Kahan first got involved with sports while growing up in Gladwyne, Pa., on Philadelphia's Main Line. Her father, Ted Leydon, was an executive with Scott Paper Co., but he could take or leave sports. The same was true of Kahan's older sister, Tina, and her younger brother, Ted. However, Kathy's mother, Betty, played tennis, and she introduced her daughter to ice skating when Kathy was five. By the time she was 16, Kathy had toe-looped and Axeled her way into the chorus line of the Philadelphia productions of the Ice Follies, which at the time featured Fleming. Kahan's big moment came when the troupe made giant pinwheels on the ice. Of course, she shared the moment with 29 other spangled skaters.

"Still, it was the Ice Follies," says Kahan. "It was a thrill to be on the ice with Peggy Fleming in front of 10,000 people. You couldn't freeze up. You had to perform."

She also played field hockey and lacrosse at the Shipley School, in Bryn Mawr, was No. 1 or 2 for the Merion Cricket Club's junior squash team and swam breaststroke for Gladwyne's Stony Lane Swim Club. But her favorite haunt was the Gladwyne Park tennis courts. That's where she developed the forehand that helped her qualify for the 12-and-under hard-court nationals in Burlingame, Calif. Kahan's parents, who didn't particularly want their daughter traveling across the country to play tennis, agreed to let Kathy go alone (she would be staying with family friends), provided she earned the money for the trip. They never dreamed she would actually raise the money. Eleven-year-old Kathy, however, was determined to make the trip to California, and she decided that the quickest way to earn her airfare was to go into the catering business. "It was easy," says Kahan. "I just called up all my parents' friends and said, 'What can I cook for you?" "

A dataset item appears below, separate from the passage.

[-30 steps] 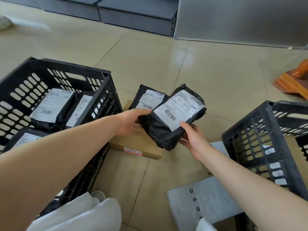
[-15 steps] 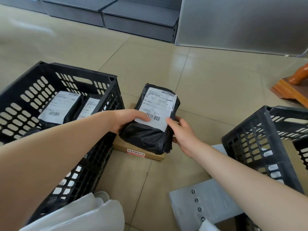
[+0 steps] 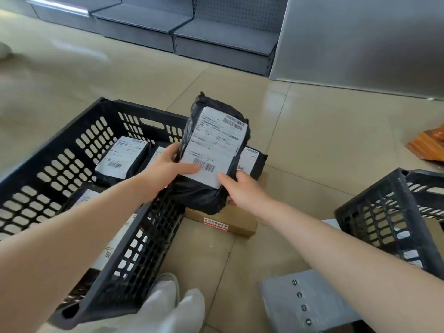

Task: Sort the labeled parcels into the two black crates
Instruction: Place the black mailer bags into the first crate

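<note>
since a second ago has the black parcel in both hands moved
Yes. The held parcel has turned upright and shifted left, toward the left crate, judged against the cardboard box.

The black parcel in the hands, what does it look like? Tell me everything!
The black parcel is a soft, crinkly plastic bag, puffy and wrinkled. A big white label with barcodes covers its front, facing up. It is held tilted above a brown cardboard box, beside the left crate. The left hand grips its left edge, thumb on the label; the right hand holds its lower right corner.
</note>
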The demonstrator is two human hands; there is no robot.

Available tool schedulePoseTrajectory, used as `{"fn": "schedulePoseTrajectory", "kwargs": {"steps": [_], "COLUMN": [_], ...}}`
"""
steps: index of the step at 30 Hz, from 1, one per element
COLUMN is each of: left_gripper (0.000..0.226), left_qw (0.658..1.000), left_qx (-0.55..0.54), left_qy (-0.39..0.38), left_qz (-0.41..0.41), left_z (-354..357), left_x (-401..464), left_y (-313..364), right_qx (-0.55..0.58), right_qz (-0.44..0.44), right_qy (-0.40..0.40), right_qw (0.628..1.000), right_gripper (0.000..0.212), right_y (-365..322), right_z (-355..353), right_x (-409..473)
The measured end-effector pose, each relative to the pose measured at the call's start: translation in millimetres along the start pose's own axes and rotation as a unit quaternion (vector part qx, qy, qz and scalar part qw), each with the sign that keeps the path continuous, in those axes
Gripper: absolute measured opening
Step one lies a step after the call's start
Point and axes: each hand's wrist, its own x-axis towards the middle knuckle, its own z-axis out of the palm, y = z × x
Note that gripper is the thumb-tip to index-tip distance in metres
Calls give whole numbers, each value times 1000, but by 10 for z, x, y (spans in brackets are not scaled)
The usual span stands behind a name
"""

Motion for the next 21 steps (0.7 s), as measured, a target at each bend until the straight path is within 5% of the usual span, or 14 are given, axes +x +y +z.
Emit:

Four-hundred dollars' worth of meat loaves, pigs in the blanket, casseroles and brownies later, Kahan was in Burlingame. She lost in the third round, but the experience wasn't a total loss. Seventeen years later Kahan would draw on her knowledge of recipes to cowrite a cookbook entitled Juicy Miss Lucy, which sold 80,000 copies. She also did all the illustrations for the book.

While she was still a teenager, her tennis skills sometimes enabled her to peer across the net at some famous faces. At 15, she was visiting her uncle who was helping to put together a celebrity tennis tournament in Fort Lauderdale. "Someone who had paid big bucks to hobnob had to cancel, so I got to play," says Kahan. "Let's see. I played with Johnny Carson, Arthur Ashe—Rod Laver was there, too. It was pretty neat."

Skidmore College, in Saratoga, N.Y., offered Kahan a partial tennis scholarship, contingent on her majoring in physical education. "I could just see all my high school coaches lined up," Kahan says. "And I thought, No way." She opted to major in fashion design and photography at Bennett, a now-defunct two-year women's college, in Millbrook, N.Y., where she played on the school's tennis team. Kahan's competitive tennis career came to an end there but she did not close her celebrity register.